This approach to studying the structure of parallel algorithms is in line with existing proposals on the content of educational curricula, e.g., Computer Science Curricula [13], NSF/IEEE-TCPP Curriculum Initiative on Parallel and Distributed Computing [14], and can be used at many universities.

2 Supercomputer Education at MSU

Lomonosov Moscow State University provides a good basis for supercomputer education. MSU’s supercomputer center is currently the most powerful in Russia. It is centered around the Lomonosov-2 (4.9 Petaflops) and Lomonosov (1.7 Petaflops) supercomputers and IBM Blue Gene/P (28 Teraflops). The basics of parallel computations are taught at several faculties within MSU: Computational Mathematics and Cybernetics, Mechanics and Mathematics, Physics, Chemistry, Bioengineering and Bioinformatics, and a few others.

CMC faculty is a leading educational center in Russia offering specialist training that combines applied mathematics, computational technologies and information science. It has about 2000 full-time students, with about 200 PhD candidates. Training at the faculty is provided as part of an integrated Master’s degree program: for their first four years, students study within a Bachelor’s degree program, followed by two years in one of twenty-two available Master’s degree programs. This dual-level system offers basic fundamental training for students during years 1–4, with deeper specialization as a part of the Master’s degree programs. Studying supercomputer-related disciplines is mandatory for all students at the faculty.

3 The Supercomputer Modeling and Technologies Discipline

The “Supercomputer Modeling and Technologies” course is the only general lecture course for all 22 Master’s degree programs at CMC faculty. It is taught to second-year Master’s degree students with a total of about 240 students taking the course. All students are expected to have basic knowledge of mathematical modeling, parallel computing systems and supercomputer architecture, and the basics of parallel computing.

The discipline totals 7 credits. The course consists of a lecture module, seminars and several practical assignments. Lectures are conducted for two academic hours a week from September to November. Two hours of seminars are also conducted each week. The seminars are used to discuss problem definitions and implementation details, to offer consultations on assignments, and for students to present reports on the assignments they have completed.

The course lasts for one semester, and two full cycles have been completed to date in the fall semesters of 2016 and 2017. Teachers from the various departments at the CMC faculty are invited to take part in delivering lectures, along with representatives from leading IT companies.

Students are offered three practical assignments as part of the course, of which two are mandatory. The first assignment requires studying and describing the structure and properties of parallel algorithms. The second assignment involves implementing a parallel algorithm to solve a three-dimensional hyperbolic equation using MPI and OpenMP. The third assignment is given by the lecturers in specific subject areas, and students can choose which lecturer’s assignment they would like to perform.

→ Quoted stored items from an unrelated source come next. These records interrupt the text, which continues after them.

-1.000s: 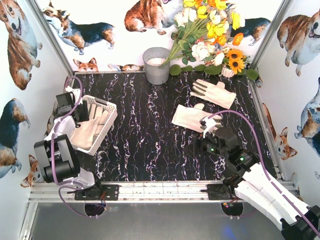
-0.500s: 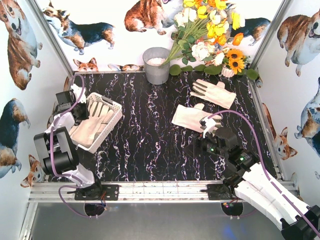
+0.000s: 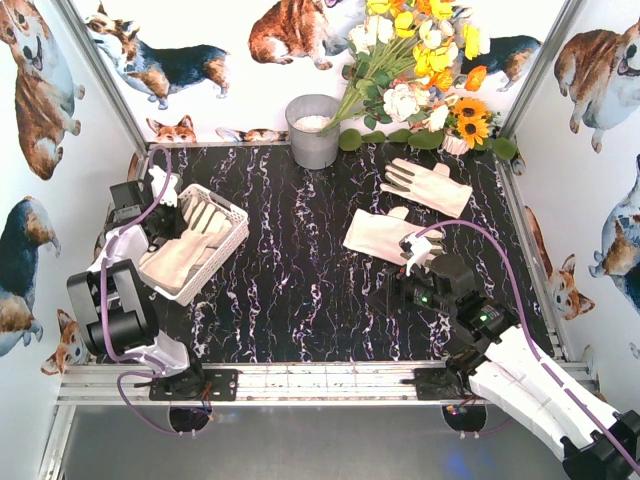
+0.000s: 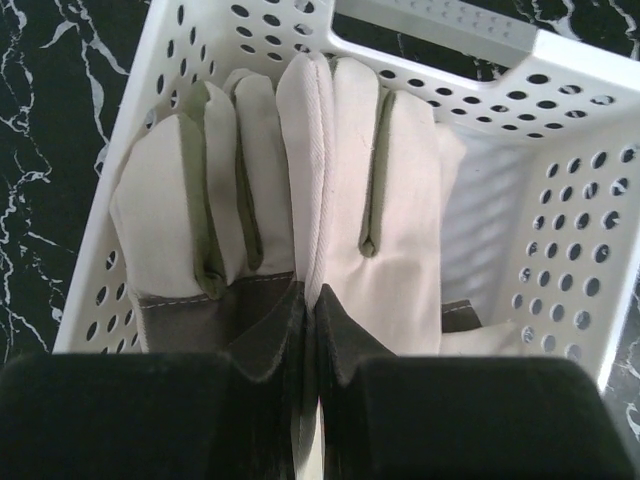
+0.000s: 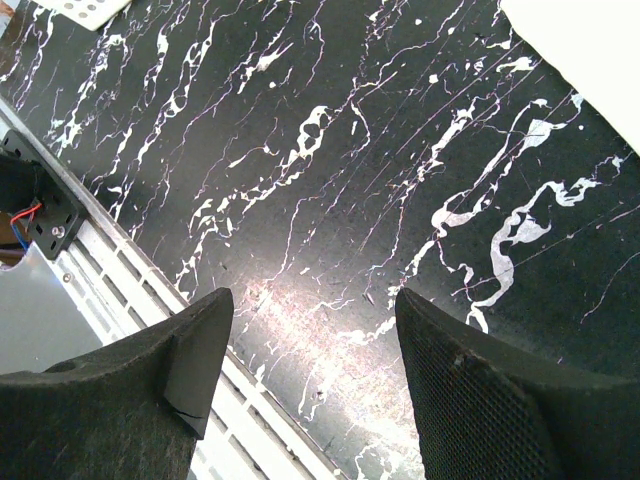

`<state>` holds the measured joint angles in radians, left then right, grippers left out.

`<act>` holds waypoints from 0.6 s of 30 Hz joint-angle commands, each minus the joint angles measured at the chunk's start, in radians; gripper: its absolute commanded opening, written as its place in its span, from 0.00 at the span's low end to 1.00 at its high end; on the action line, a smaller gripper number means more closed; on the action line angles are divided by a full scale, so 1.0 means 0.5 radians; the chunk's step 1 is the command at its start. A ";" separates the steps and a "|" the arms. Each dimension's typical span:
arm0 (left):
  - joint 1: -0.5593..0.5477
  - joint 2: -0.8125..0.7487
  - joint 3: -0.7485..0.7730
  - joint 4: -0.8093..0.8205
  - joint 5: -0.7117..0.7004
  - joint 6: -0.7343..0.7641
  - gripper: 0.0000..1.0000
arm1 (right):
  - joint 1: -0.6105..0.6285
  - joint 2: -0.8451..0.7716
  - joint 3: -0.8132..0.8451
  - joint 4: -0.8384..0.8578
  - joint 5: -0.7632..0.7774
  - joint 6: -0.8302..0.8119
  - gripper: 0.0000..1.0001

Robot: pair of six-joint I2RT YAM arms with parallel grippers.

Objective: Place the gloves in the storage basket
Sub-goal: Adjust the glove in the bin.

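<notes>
Counting what lay where, we judged the job about half done: the basket [image 3: 228, 212] at the left side of the table [image 3: 300, 280] held what looked like 2 gloves [image 4: 330, 200] lying side by side, fingers toward its far end. The left pincer [image 4: 315, 375] hung right over them with its jaws closed tight and the grey cuffs bunched at the seam, so we took it to be pinching cloth. 2 more waited on the right half of the table: the nearer glove [image 3: 380, 235] lay flat just beyond the right arm, and the farther glove [image 3: 430, 185] lay behind it, near but apart. The right pincer [image 5: 312, 310] hovered over bare table with its jaws wide and nothing between them; a corner of the nearer glove showed at the edge of its view. A grey bucket [image 3: 313, 130] and a bunch of flowers [image 3: 420, 60] stood along the back edge, well apart from the stretch between those gloves and the basket, which we saw as open. The 1 hindrance we expected was the left arm itself, parked over the basket's mouth.
</notes>
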<state>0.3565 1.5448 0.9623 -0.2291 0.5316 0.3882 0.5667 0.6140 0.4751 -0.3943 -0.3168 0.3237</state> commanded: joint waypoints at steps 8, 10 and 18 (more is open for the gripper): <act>0.028 0.024 -0.002 0.106 -0.320 -0.082 0.00 | -0.004 -0.039 0.063 0.063 -0.004 0.026 0.68; 0.029 0.035 0.001 0.068 -0.418 -0.095 0.00 | -0.004 -0.035 0.065 0.079 -0.010 0.035 0.68; 0.029 -0.138 -0.051 0.150 -0.425 -0.203 0.47 | -0.004 -0.074 0.086 0.041 0.004 0.028 0.68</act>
<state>0.3599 1.5551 0.9581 -0.2001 0.3271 0.3145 0.5667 0.6018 0.4747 -0.3962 -0.3164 0.3386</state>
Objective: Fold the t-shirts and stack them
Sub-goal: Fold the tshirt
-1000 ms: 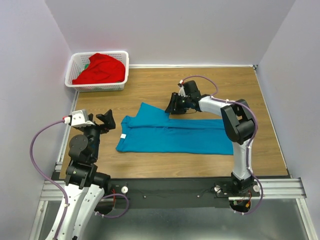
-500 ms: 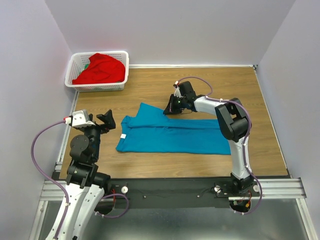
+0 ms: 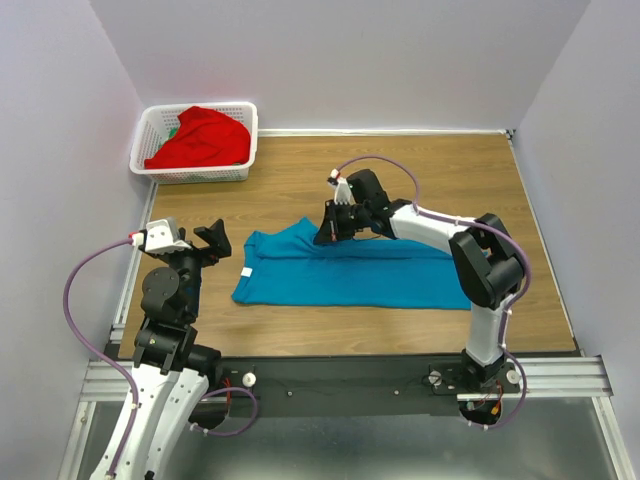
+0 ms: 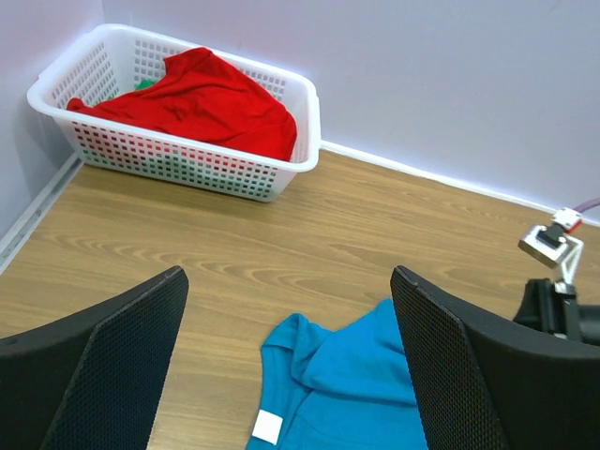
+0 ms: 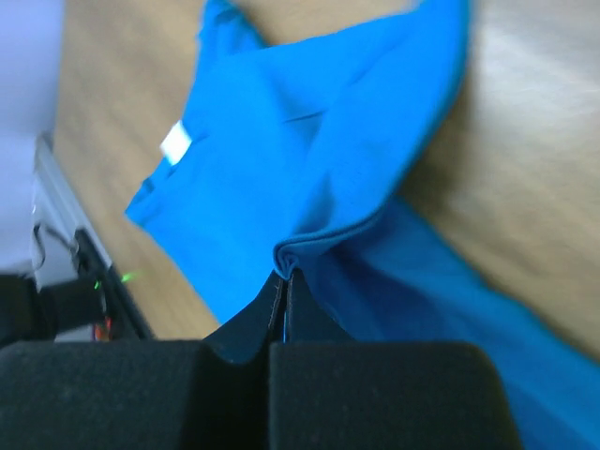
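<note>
A teal-blue t-shirt (image 3: 340, 278) lies partly folded along the middle of the table, collar end to the left. My right gripper (image 3: 325, 236) is shut on the hem of its upper sleeve, pinching a fold of blue cloth (image 5: 323, 246) and lifting it off the wood. The sleeve (image 4: 375, 352) stands raised in the left wrist view. A bright red t-shirt (image 3: 203, 137) is heaped in the white basket (image 3: 146, 127) at the back left. My left gripper (image 3: 213, 241) hangs open to the left of the blue shirt, holding nothing.
The basket (image 4: 281, 178) sits against the back wall in the left corner. Walls close in the table on three sides. A white tag (image 4: 267, 427) shows at the blue shirt's collar. Bare wood lies right of the right arm.
The right gripper closed on the blue shirt's sleeve and has pulled it leftward and toward the front, raising the cloth. The left arm has not moved.
</note>
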Robot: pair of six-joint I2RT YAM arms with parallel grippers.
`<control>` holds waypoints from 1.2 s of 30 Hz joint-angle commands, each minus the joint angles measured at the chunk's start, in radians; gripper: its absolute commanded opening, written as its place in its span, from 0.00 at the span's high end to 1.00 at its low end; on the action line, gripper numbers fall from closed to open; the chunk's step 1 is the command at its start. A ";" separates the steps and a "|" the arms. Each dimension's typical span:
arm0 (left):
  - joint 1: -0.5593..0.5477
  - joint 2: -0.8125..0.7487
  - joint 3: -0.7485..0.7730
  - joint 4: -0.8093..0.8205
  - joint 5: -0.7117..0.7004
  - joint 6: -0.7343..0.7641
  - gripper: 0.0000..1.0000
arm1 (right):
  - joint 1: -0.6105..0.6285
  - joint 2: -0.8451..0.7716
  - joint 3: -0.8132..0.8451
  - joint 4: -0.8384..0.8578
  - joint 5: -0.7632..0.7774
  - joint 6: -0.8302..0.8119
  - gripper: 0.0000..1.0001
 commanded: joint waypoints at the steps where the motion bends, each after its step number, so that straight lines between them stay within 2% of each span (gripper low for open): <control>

While the second and third assignments are classical assignments that directed to parallel implementations; the first one requires additional clarifications and is central to this work: Sects. 45 and 6 of this article describe two options for the first assignment that are aimed at studying the properties of parallel algorithms.

The first assignment is indeed unusual and non-trivial, so students were allowed to work in pairs. Any parallel computers could be chosen as the target computing platform. By default, all students were provided access to MSU’s supercomputers: Lomonosov [15] and IBM Blue Gene/P. Some students were granted access to the Lomonosov-2 supercomputer [16], clusters with Intel Xeon Phi (KNL) and/or NVIDIA P100 processors, clusters with the new “Angara” interconnect and several others. This enabled comparison of results across different processors (multicore/manycore Intel, NVIDIA GPU, IBM PowerPC), and various communication networks (InfiniBand, proprietary) with different network topologies (fat tree, 3-dimensional torus, flattened butterfly).

The results verification form is an important part of the assignment. The goal was not just to grade the work, but to make sure that students completed their assignments at a good level of quality. In fact, the idea was to teach students to find a proper approach to this kind of assignment. Instead of immediately grading the work, the tutors formulated their comments; the students would incorporate the feedback and send the assignment results back for further review. This interaction was repeated as necessary, usually limited only by the deadline for grading course results at the end of the term. This is very different from the traditional assignment grading process. The purpose is not so much about making sure the course materials are absorbed correctly. Rather what is most important is to teach students an effective approach to analyzing algorithm properties in a proper and high-quality manner. This requires tutors to have a much higher level of qualification and to dedicate more time to the assessment, but the final results are comparable in quality with the best teaching practices.

4 Version of the Practical Assignment: Description of Parallel Algorithm Properties

Assignment: Describe the structure and properties of the chosen algorithm.

While this wording sounds extremely simple, it masks a number of small but important nuances. It is also important to note that in order to successfully complete this assignment, students need to use knowledge previously obtained over various disciplines at the faculty.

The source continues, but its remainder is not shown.